Dan Gilbert has been a majority owner of the Cleveland Cavaliers since 2005. We take a deep dive into how his finances have skyrocketed.
Gilbert became the third-richest owner in all of sports in August last year. Rocket Companies was valued at an eye-popping $42.7 billion in August 2020. This sent Gilbert’s net worth soaring to a whopping $49 billion by the end of that month.
Rocket Companies was previously known as Quicken Loans, also the name sponsors for the Cavs’s stadium during their LeBron days. This company brands itself as a mortgage lending company and was founded in 1985.
— Pigeon Capital (@Pigeonomics) July 2, 2021
When did Dan Gilbert buy the Cleveland Cavaliers?
Gilbert bought the Ohio-based franchise from its previous owner Gordon Gund in March 2005. Gund was a beloved figure in Cleveland sports history, having rescued the Cavs from the doldrums of their Stepien days.
Despite the Gunds’ enthusiastic expenditure on keeping great players, the Cavs were unable to mount a title challenge. Thwarted by Michael Jordan and a stupidly competitive Eastern Conference, their 90s teams flamed out.
Did Dan Gilbert draft LeBron James?
No. The Cavs were previously owned by the Gunds, who drafted LeBron in the 2003 NBA Draft.
After Shawn Kemp’s departure, the Central Division team bottomed out, and they were successful in landing the no.1 pick in the 2003 NBA draft. And the Gunds changed the Cavs’ fortunes forever by drafting the Akron Hammer.
How is the relationship between Gilbert and LeBron today?

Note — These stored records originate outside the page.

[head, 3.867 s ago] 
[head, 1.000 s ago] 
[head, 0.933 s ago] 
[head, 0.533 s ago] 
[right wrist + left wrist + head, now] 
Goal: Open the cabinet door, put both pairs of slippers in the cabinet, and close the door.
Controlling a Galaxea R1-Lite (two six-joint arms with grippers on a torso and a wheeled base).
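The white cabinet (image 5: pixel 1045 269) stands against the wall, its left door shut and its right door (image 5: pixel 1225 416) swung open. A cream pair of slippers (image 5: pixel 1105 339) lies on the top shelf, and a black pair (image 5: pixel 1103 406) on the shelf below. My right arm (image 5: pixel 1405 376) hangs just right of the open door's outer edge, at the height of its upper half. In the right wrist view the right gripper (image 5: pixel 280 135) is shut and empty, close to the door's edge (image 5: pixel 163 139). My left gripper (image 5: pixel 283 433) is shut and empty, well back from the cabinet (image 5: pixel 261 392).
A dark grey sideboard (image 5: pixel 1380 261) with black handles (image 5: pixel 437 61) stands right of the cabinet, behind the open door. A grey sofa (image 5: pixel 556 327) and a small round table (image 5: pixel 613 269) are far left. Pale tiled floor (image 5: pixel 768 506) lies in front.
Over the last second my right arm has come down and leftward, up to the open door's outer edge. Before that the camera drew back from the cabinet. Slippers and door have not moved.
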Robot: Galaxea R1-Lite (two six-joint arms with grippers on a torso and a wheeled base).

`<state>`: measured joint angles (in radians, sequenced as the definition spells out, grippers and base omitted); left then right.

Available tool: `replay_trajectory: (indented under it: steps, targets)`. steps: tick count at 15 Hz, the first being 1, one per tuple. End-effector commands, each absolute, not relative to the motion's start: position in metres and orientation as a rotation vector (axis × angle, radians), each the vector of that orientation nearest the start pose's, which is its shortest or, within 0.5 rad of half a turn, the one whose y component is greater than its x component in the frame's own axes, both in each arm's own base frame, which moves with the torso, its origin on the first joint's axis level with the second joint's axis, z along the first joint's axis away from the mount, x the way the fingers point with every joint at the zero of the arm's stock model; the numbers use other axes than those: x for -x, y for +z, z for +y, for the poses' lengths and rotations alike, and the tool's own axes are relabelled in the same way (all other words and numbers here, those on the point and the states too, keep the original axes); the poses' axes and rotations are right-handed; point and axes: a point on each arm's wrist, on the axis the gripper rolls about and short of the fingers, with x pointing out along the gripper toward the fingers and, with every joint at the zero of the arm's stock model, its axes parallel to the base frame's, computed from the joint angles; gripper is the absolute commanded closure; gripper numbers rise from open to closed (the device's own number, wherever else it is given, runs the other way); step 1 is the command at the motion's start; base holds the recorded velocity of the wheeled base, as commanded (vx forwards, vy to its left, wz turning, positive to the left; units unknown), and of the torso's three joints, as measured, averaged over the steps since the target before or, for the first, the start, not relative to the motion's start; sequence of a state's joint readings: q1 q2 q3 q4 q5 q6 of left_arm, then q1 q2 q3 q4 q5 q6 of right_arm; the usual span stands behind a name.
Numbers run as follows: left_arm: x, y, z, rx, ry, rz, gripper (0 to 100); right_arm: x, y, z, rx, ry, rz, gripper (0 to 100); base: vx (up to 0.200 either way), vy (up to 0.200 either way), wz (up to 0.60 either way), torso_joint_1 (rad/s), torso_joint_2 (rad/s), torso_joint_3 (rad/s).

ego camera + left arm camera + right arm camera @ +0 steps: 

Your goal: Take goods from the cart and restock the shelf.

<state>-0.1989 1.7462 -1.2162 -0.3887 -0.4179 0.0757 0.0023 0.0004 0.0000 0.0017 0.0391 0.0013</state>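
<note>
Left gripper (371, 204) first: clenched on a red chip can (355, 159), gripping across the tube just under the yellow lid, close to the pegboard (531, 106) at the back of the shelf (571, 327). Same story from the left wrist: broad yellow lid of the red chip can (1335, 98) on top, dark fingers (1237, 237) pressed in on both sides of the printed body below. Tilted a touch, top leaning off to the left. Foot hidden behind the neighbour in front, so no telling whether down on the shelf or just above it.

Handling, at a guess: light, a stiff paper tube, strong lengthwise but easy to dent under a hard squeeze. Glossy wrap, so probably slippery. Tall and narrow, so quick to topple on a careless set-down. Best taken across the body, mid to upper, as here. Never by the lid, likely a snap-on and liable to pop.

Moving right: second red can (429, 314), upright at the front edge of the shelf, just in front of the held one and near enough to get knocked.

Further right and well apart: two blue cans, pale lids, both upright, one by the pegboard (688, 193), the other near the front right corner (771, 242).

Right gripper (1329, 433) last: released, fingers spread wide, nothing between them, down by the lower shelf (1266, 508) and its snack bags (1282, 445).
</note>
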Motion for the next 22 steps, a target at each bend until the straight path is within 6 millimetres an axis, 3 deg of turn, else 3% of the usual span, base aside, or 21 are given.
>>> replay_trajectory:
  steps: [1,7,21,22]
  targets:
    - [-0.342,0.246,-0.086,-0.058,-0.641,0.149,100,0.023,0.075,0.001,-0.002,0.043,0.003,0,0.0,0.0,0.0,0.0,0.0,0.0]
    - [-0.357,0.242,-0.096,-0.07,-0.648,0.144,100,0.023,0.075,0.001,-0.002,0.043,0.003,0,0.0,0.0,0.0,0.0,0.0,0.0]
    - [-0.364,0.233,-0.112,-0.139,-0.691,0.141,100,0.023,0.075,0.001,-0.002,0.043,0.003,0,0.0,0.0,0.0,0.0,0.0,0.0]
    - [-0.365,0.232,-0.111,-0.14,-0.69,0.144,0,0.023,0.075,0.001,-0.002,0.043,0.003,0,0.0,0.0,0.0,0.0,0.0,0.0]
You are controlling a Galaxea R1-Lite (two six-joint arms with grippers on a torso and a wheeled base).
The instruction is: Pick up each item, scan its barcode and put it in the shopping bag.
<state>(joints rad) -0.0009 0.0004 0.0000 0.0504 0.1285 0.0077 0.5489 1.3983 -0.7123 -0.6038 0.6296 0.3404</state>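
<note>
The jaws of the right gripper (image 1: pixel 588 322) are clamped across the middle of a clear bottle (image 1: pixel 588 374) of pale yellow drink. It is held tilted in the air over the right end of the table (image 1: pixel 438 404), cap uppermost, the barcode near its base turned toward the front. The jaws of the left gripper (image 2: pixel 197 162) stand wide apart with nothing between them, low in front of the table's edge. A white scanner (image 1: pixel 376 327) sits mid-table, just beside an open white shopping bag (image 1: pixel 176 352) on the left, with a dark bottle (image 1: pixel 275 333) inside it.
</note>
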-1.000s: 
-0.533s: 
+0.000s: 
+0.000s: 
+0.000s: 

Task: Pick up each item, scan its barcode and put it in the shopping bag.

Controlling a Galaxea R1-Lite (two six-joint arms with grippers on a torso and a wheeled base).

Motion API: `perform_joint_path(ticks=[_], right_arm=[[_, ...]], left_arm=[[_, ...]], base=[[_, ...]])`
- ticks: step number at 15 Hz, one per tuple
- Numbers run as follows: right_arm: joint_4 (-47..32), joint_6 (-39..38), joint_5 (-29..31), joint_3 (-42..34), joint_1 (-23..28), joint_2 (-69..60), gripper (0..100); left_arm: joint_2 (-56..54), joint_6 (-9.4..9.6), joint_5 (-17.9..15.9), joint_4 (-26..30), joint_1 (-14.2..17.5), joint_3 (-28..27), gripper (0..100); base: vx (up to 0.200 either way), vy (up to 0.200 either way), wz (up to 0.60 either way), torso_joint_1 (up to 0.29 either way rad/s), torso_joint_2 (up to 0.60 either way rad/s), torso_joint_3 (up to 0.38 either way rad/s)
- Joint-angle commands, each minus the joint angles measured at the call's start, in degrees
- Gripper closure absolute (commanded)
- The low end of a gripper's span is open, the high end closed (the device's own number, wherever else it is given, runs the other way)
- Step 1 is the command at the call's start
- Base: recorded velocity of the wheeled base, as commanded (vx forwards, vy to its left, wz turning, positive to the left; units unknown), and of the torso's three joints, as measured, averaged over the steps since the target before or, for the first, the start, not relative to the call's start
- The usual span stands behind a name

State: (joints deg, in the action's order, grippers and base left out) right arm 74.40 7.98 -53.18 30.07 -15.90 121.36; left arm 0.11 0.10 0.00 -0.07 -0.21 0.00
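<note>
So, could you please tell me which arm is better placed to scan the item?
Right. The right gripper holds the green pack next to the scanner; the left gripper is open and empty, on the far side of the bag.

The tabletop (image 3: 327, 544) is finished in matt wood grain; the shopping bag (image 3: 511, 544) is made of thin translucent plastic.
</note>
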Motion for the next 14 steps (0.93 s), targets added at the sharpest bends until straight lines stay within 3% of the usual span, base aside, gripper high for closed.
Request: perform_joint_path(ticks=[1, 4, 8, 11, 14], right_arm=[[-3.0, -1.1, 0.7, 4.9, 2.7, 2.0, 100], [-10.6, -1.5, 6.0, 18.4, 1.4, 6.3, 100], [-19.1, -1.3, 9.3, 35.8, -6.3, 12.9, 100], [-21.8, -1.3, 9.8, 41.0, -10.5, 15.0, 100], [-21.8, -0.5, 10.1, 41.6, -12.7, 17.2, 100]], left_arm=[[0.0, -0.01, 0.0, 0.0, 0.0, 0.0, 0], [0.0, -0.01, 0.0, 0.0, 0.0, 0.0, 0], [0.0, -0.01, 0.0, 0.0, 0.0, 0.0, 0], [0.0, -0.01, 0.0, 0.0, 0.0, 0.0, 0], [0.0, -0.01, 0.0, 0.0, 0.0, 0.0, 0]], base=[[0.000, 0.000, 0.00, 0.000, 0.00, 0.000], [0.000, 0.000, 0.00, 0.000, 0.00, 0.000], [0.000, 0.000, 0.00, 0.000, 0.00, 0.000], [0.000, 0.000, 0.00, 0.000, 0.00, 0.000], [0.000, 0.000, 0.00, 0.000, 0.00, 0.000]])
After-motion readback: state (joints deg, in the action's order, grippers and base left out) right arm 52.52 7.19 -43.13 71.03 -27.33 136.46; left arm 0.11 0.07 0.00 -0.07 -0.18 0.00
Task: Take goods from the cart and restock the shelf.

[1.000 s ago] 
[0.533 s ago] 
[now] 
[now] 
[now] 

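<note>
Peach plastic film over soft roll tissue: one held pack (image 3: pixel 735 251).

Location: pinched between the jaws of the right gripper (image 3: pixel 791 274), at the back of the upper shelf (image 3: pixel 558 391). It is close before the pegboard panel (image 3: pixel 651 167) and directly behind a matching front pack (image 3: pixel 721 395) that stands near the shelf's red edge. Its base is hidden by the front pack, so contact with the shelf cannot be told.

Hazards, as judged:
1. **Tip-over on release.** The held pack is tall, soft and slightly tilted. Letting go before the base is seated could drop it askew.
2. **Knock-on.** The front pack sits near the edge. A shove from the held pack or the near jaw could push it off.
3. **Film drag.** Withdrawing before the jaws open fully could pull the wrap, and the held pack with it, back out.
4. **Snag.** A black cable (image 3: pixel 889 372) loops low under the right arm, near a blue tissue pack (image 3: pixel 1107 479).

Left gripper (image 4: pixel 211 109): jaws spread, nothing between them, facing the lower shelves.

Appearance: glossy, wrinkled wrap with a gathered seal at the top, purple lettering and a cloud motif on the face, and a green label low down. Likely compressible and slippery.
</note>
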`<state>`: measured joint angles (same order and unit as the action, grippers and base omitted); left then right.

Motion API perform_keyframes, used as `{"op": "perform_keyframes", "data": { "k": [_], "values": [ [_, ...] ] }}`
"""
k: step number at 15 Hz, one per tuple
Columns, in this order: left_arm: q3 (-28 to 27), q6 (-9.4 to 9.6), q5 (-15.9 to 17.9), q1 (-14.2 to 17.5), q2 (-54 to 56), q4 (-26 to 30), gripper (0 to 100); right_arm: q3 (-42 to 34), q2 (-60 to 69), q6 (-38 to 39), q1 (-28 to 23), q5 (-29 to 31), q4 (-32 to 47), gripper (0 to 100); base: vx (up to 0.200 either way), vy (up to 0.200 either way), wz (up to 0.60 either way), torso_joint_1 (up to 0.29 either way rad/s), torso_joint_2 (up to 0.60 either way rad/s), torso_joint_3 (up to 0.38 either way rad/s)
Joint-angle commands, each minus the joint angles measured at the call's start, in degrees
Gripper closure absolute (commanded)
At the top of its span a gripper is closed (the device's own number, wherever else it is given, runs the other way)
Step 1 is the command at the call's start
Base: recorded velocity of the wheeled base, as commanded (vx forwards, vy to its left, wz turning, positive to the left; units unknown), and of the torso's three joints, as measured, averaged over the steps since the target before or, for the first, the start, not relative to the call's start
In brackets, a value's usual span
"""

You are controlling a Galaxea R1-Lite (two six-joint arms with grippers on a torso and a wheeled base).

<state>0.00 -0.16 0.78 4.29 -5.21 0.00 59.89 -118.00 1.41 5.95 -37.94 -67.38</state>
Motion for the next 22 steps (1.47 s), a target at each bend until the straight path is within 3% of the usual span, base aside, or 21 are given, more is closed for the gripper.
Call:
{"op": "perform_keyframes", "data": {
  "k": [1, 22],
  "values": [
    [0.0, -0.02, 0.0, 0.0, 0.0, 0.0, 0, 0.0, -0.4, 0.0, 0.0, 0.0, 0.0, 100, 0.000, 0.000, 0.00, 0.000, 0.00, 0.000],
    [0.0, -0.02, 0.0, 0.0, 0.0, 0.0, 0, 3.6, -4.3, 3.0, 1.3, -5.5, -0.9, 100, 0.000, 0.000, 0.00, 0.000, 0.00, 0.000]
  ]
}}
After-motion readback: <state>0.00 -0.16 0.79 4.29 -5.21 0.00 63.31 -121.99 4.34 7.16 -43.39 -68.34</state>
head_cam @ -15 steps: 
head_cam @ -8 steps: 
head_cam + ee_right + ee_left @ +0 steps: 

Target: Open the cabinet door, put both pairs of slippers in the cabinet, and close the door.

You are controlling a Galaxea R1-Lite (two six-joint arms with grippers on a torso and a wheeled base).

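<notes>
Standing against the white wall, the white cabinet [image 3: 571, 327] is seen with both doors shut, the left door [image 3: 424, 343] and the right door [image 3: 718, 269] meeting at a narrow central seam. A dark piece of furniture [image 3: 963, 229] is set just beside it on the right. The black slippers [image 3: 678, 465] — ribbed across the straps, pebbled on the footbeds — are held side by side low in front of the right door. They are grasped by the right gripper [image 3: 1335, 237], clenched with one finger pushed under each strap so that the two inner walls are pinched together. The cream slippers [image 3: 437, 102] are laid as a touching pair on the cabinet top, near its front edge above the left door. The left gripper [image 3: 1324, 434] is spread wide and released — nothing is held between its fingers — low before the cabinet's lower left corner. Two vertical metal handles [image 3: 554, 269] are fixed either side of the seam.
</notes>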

Dan Gilbert has been seared into NBA fans’ memories as a sore loser ever since his spiteful letter to James written in Comic Sans after LeBron decided to take his talents to South Beach.
But it seems that the relationship between the two moved on past its 2010 low when James re-signed with the Cavs in 2014. James played for 4 more years in Cleveland and Gilbert willingly made all the expenditure necessary for building and keeping together a championship-caliber roster.
Gilbert was also a lot more gracious the second time James decided to sign with a franchise other than Cleveland. His farewell letter in 2018 was a lot more filled with gratitude – understandable, given that James had brought the first championship to Ohio in 52 years.